Martín se fundió en un abrazo con Mario. Los niños se arremolinaron a su alrededor, todos aplaudían y aplaudían, las lágrimas corrieron por sus mejillas, solo podía repetir gracias, gracias.
    A la mañana siguiente, al despertar, Martín se frotó los ojos, se palpó las piernas, no había sido un sueño.
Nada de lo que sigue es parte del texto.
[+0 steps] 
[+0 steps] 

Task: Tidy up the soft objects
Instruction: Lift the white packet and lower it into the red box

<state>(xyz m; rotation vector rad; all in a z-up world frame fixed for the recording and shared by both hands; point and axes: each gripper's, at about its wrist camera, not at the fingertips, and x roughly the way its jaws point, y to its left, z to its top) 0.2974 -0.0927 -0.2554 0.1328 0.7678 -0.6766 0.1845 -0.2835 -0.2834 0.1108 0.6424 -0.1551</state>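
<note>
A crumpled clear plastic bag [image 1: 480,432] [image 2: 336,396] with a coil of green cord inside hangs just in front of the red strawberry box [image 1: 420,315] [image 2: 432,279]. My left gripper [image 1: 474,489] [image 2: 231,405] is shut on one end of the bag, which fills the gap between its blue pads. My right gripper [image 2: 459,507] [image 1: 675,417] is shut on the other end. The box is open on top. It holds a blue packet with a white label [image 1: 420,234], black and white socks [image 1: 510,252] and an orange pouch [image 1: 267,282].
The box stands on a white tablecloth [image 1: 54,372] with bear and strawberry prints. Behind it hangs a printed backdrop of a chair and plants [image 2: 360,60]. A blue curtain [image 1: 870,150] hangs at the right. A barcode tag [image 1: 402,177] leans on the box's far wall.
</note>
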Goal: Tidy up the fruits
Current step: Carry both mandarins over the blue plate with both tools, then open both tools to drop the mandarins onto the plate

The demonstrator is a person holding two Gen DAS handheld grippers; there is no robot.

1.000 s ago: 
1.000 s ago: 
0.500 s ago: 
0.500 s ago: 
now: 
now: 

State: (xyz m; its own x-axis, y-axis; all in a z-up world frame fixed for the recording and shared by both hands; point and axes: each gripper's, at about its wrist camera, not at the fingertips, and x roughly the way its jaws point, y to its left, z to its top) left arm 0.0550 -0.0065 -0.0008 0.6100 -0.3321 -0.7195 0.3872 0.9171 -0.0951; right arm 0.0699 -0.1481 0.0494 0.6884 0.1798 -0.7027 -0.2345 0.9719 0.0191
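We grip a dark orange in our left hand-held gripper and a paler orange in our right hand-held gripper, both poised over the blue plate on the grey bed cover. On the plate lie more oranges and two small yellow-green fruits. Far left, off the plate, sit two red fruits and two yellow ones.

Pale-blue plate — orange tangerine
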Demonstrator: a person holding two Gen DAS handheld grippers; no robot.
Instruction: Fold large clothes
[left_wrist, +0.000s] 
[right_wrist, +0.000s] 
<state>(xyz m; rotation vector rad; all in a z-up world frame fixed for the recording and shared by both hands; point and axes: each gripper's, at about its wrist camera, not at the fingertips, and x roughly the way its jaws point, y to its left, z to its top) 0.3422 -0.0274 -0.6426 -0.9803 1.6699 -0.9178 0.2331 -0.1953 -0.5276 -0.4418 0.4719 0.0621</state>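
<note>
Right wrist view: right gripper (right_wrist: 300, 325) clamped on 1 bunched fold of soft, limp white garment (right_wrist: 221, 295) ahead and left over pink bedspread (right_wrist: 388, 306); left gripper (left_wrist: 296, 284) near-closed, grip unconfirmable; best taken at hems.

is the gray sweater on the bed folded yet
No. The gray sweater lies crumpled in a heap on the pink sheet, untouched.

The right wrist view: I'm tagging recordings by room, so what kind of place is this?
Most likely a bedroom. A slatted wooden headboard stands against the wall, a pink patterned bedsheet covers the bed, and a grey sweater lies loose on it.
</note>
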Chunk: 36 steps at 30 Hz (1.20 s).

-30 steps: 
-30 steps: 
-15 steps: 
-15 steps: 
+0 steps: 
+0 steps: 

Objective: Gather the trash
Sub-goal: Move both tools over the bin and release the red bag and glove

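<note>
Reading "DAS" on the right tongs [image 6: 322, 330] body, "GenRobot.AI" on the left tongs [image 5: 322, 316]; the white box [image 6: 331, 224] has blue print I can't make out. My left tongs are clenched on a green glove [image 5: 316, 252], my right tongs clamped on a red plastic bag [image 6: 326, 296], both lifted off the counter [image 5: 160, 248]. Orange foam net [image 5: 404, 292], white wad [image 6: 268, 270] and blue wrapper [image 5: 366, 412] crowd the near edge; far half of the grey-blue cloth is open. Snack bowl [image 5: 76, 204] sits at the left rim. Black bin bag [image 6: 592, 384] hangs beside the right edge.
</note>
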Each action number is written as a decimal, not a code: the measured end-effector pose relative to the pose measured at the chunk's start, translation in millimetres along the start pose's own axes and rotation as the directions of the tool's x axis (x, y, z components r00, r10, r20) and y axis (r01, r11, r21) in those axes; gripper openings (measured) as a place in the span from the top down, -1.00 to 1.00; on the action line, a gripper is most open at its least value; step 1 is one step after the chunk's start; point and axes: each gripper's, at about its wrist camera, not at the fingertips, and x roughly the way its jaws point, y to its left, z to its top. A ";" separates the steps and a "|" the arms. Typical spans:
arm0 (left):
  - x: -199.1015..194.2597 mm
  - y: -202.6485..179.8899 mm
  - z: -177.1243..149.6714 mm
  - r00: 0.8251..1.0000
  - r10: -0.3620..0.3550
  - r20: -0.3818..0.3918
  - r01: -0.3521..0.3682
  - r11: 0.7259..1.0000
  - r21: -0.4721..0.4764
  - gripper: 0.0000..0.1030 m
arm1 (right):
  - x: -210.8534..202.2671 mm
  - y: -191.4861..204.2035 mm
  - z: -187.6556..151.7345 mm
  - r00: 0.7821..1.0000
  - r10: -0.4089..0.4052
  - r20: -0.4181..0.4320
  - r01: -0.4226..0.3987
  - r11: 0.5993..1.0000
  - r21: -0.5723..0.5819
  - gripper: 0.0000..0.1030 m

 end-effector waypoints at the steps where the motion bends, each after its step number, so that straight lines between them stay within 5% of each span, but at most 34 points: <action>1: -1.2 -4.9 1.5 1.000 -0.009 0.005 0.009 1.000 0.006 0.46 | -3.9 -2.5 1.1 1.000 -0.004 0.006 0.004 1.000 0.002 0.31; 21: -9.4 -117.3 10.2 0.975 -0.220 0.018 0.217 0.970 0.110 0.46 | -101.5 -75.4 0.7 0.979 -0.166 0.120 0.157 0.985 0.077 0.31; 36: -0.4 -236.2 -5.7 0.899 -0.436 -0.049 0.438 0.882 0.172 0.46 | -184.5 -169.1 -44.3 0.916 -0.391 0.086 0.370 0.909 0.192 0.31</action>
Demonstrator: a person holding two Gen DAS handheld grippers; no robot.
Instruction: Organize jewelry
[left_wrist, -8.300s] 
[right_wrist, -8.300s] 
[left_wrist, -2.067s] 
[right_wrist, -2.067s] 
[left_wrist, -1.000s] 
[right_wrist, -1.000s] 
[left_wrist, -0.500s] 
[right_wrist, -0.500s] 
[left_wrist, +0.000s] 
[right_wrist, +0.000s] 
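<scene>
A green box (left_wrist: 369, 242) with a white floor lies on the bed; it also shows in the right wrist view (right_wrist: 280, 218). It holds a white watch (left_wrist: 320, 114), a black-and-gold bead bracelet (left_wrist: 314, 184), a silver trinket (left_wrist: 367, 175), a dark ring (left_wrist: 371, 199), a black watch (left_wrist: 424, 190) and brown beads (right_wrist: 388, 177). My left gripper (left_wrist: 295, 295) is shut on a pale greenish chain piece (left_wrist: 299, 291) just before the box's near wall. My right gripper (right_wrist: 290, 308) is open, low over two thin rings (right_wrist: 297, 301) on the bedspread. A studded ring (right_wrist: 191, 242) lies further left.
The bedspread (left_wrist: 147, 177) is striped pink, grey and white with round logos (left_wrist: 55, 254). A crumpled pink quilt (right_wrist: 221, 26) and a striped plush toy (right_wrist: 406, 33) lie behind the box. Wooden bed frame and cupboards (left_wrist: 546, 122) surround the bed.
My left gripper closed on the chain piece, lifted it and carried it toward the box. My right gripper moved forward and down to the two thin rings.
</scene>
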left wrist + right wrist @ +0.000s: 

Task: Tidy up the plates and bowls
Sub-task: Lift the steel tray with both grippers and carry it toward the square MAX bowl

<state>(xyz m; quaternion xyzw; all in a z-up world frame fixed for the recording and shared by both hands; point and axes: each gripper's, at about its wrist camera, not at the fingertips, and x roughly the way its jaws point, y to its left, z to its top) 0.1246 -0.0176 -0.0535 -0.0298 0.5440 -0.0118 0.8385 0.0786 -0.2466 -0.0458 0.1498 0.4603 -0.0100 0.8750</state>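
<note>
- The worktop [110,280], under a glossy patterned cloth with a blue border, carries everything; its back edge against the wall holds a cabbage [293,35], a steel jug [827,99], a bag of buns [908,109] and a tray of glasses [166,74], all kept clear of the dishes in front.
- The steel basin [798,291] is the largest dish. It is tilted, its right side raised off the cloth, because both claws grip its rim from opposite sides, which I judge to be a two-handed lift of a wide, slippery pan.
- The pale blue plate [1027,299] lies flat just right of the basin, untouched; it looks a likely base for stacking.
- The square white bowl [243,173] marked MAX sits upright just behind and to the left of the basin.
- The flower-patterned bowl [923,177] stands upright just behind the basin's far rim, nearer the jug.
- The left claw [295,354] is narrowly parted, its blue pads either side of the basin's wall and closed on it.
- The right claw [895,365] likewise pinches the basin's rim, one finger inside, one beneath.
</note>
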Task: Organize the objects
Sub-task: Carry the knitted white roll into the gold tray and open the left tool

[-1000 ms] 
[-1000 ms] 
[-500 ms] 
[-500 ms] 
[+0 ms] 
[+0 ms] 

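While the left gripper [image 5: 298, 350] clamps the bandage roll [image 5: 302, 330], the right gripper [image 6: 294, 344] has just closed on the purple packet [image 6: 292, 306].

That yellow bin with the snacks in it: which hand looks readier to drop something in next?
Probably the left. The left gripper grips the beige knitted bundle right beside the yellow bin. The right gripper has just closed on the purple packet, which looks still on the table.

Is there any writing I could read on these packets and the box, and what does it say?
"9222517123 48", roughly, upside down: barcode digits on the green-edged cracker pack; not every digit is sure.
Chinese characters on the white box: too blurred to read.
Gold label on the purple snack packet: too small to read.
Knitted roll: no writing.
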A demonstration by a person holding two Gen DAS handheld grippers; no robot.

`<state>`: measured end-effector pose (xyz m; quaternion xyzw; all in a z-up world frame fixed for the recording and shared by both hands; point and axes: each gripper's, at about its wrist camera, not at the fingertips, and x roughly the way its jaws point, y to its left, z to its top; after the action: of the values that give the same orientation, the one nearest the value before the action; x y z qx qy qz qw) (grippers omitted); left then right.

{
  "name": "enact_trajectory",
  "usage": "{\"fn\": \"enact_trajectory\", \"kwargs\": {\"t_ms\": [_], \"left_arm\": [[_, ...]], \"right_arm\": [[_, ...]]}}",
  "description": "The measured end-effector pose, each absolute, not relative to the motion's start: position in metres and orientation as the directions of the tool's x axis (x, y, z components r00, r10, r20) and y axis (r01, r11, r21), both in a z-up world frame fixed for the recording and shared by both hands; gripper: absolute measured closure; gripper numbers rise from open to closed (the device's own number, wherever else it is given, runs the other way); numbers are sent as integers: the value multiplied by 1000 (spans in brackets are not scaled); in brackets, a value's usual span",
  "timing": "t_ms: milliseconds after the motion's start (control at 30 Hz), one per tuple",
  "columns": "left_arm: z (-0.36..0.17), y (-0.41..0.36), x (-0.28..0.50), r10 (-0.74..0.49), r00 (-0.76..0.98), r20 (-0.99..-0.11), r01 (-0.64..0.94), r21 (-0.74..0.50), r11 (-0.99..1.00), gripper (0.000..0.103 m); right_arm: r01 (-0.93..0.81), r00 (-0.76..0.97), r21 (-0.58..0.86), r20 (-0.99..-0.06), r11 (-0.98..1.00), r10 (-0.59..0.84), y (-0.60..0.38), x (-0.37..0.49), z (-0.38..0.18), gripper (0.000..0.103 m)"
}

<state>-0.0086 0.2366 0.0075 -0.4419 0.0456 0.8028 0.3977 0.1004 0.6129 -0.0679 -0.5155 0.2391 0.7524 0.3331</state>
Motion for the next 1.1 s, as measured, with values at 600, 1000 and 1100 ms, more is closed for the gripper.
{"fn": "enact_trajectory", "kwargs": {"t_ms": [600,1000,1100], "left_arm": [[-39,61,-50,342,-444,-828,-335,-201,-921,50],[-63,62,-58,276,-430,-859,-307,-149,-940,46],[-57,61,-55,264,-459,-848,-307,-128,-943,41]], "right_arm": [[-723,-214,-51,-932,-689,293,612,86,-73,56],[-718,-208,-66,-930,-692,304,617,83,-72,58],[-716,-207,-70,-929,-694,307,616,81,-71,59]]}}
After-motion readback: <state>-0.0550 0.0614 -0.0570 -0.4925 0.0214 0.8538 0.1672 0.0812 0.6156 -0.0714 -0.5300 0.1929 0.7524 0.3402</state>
Una y otra vez se le venían a su mente las dulces palabras del niño Jesús: “Soy yo, no temas”.

 

    Y llegó la primavera, los azules cielos iluminaban el pueblo, las flores inundaron el jardín, las aguas del arroyo corrían rápidas, se diría que estaba alegre.     Llegó una carta del hospital, todo estaba bien, era benigno y Martín recuperó su entereza; en su vida había una esperanza, no estaba solo.
   A menudo caminaba hasta el molino, se sentaba en el poyo de la puerta, contemplaba en las cristalinas aguas del azud, el incesante ir y venir de los peces, abriendo sus pequeñas bocas. Martín sonreía viendo a los peces beber en el río y en su corazón se repetía una y otra vez:

“Soy yo, no tengas miedo. No estás solo.”